IBM Corp., Armonk, N.Y., raised eyebrows in the technology community Aug. 2 by winning a contract to help build the United Kingdom-funded National Grid network. While many may assume grid computing is still in the experimental stage, IBM is, at least tentatively, moving the technology towards the commercial marketplace.

"Grid computing has possibilities that go far beyond use in the academic community. It has tremendous potential in the realm of services," David Turek, IBM vice president of emerging technologies, told Washington Technology. "It especially has attracted a lot of interest by large companies that can use it to connect geographically diverse offices and unify the supply chain."

And the possibilities for the systems integration market are quite robust, Turek said.

IBM's Global Services organization already offers the expertise and hardware needed to build, run and maintain grids, Turek said. Scalable supercomputing systems and middleware with self-management technologies, such as the ones used in the U.K. initiative, are now offered. Further optimizations to IBM equipment are under way.

Grid networking allows geographically distributed organizations to share applications, data and computing processing power. Using open standard grid protocols, a computer can borrow resources for processing projects beyond its own capability and participate in collaborative sharing of data across broadband connections.

Grid clusters can also aggregate information into single "virtual databases," Turek said.

A pharmaceutical company or a health agency could use a computer grid to build a single virtual database containing a map of the human genome, using information that might otherwise be scattered across multiple sites in different formats, Turek said.

The grid networking protocols were developed by the Globus Project, a collective effort by the U.S. Department of Energy, the University of Southern California and independent open-source developers. The project has developed a tool kit, a collection of services and libraries addressing the security, portability, resource management, fault detection and data management issues in sharing computer resources.
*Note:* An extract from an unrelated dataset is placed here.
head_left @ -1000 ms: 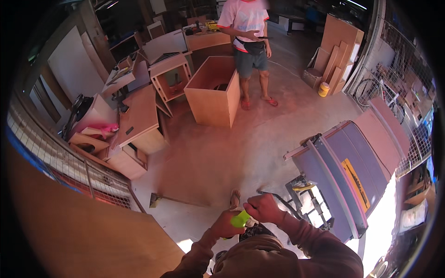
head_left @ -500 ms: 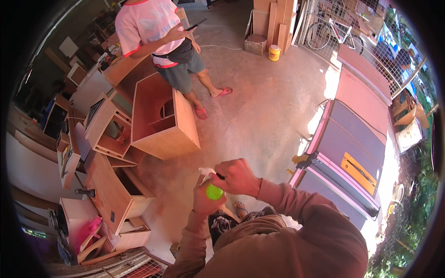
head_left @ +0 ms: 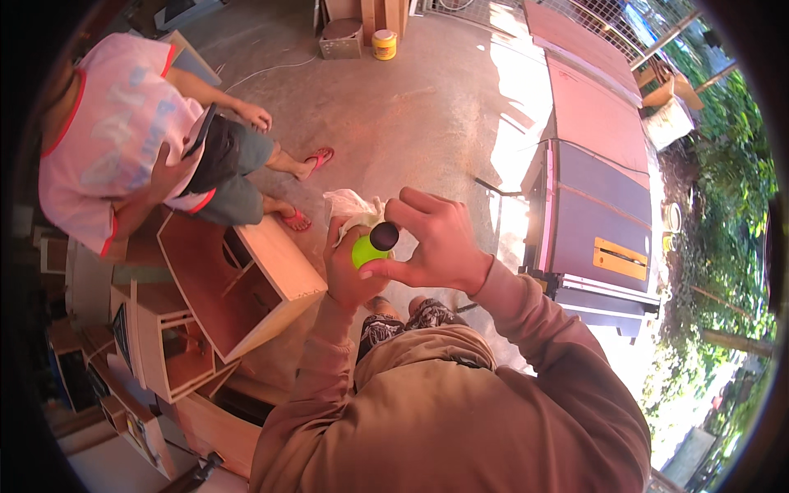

The U.K. National Grid network is being funded through the British government's Office of Science and Technology as part of the e-Science Core Programme, a three-year, $72 million package to develop a global infrastructure for scientific collaboration to be spread out among eight U.K. universities. The grid should be finished within the next few months, Turek said.

Beyond the U.K. project, grid computing seems to be gaining popularity with research agencies interested in remote collaboration and processing huge amounts of data. The Global Grid Forum Web site has listed five other grid projects in various stages of development, including:


*European DataGrid: An approximately $8.6 million initiative lead by the European Organization for Nuclear Research to share intensive computation and analysis of large-scale databases among European research agencies.

*Grid Physics Network (Griphyn): A $11.9 million effort to create a petabyte-scale computational environment for large-scale physics research funded by the National Science Foundation.

*The Particle Physics Data Grid: A Department of Energy funded collaboration among nine U.S. university physics research labs.


IBM Research has built its own grid to connect its research and development labs in the United States, Israel, Switzerland and Japan.

Other companies offering grid management software and solutions include Sun Microsystems Inc. of Palo Alto, Calif., Entropia Inc. of San Diego and Avaki Corp. of Cambridge, Mass.